There's one number in the news quite a bit recently–11 million. It's the estimated number of immigrants living in the US illegally–and it's the most cited statistic in the immigration reform debate. But how did we even get to that figure? Who are the 11 million? Is it even the best number to use?
And it's a number that Jeffrey Passel has tracked probably more than anyone else. He's a senior demographer at the Pew Hispanic Center. To reach 11 million, he crunched government data and used a formula.
"The total number of immigrants, minus the number of immigrants here legally, is the number here without authorization," he said.
Sounds simple, but it's not. In fact, 26 years ago, when Ronald Reagan signed an amnesty for 3 million immigrants, there was much disagreement over how to calculate the number. Many people argued there were three to four times that many immigrants without authorization living in the country.
Pew's formula uses Labor Department survey data that includes workers' country of origin to estimate the total number of immigrants in the country. It subtracts the number admitted legally based on federal immigration statistics. Then it makes some statistical adjustments to reach the 11 million estimate.
"Today there's a much broader agreement about how many people we're talking about and about who we're talking about," Passel said.
So then, let's accept that 11 million figure as the number of people here without documents. That's more than the total population of Greece, by the way. But who are they?
Some of what the Passel has found is probably no surprise. About six million of the 11 million are Mexicans. Sixty percent are men. A majority live in large states like California, Texas, Illinois, and New York.
But more than four million immigrants without legal status now live in the Midwest and the South–with states like Georgia and Oklahoma seeing this population rise fast. More of the US now has a stake in the immigration debate.
"It's part of, I think, the demographic underpinnings of what's turned this into a national debate instead of a local debate," Passel said.
There are also hundreds of thousands of Salvadorans, Guatemalans, Chinese, Koreans and Filipinos. Some entered legally, didn't plan on staying–but did.
"Forty percent entered the country through a port of entry, and then just overstayed their visas," said Ben Winograd, a former attorney at the American Immigration Council, based in Washington DC.
And if you look harder at the 11 million, another picture emerges–one of families. The majority of undocumented immigrants, both men and women, live with their families.
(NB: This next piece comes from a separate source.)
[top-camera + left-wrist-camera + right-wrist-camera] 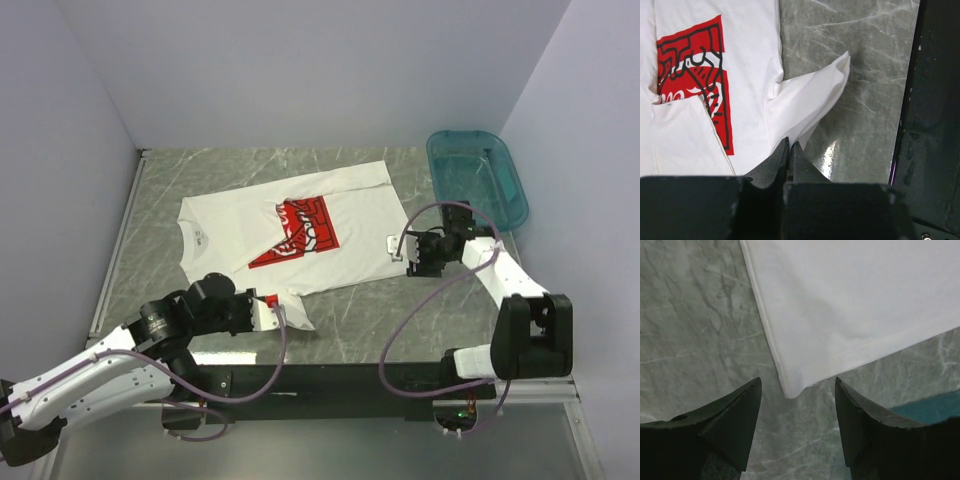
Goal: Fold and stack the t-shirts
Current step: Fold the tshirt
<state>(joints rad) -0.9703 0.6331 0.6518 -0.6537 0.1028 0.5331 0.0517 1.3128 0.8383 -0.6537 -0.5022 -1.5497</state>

So under one roof, there can be a mix of legal status: A dad without papers, a daughter who's a citizen, an older brother who's not.
Families like that of Gloria Mejia can show how complicated it can get. On a recent afternoon she was picking her 8-year-old son Joaquin up from school in San Diego.
Mejia is undocumented, but her son is a citizen. She said her being undocumented has hurt her children.
"It makes me sad that I can't help them more," she said.
Even Joaquin, her only child who's a US citizen, has been affected.
He wanted to join a soccer team. But the team would travel to tournaments outside California, and Mejia would need to help chaperone. But she's afraid to travel, and risk deportation, so she told her son no.
"That example you've given is so perfect. That you can't travel across states to participate in a soccer tournament," said Michael Fix, a senior vice president of the Migration Policy Institute. "It may mean that a mother is less likely to go to a PTA conference."
Michael Fix is with the Migration Policy Institute. Research shows, he says, that children who are US citizens–but whose parents are undocumented, in the shadows–are set back cognitively, socially and educationally.
So, when we think about the estimated 11 million people here illegally, demographer Jeff Passel says it's important to also think about the 4.5 million US citizen children with undocumented parents.
"Instead of 11 million people we're talking more about 16 million," Passel said.
That's a considerably larger number than the 11 million we so often hear, but Passel said it might be just as important.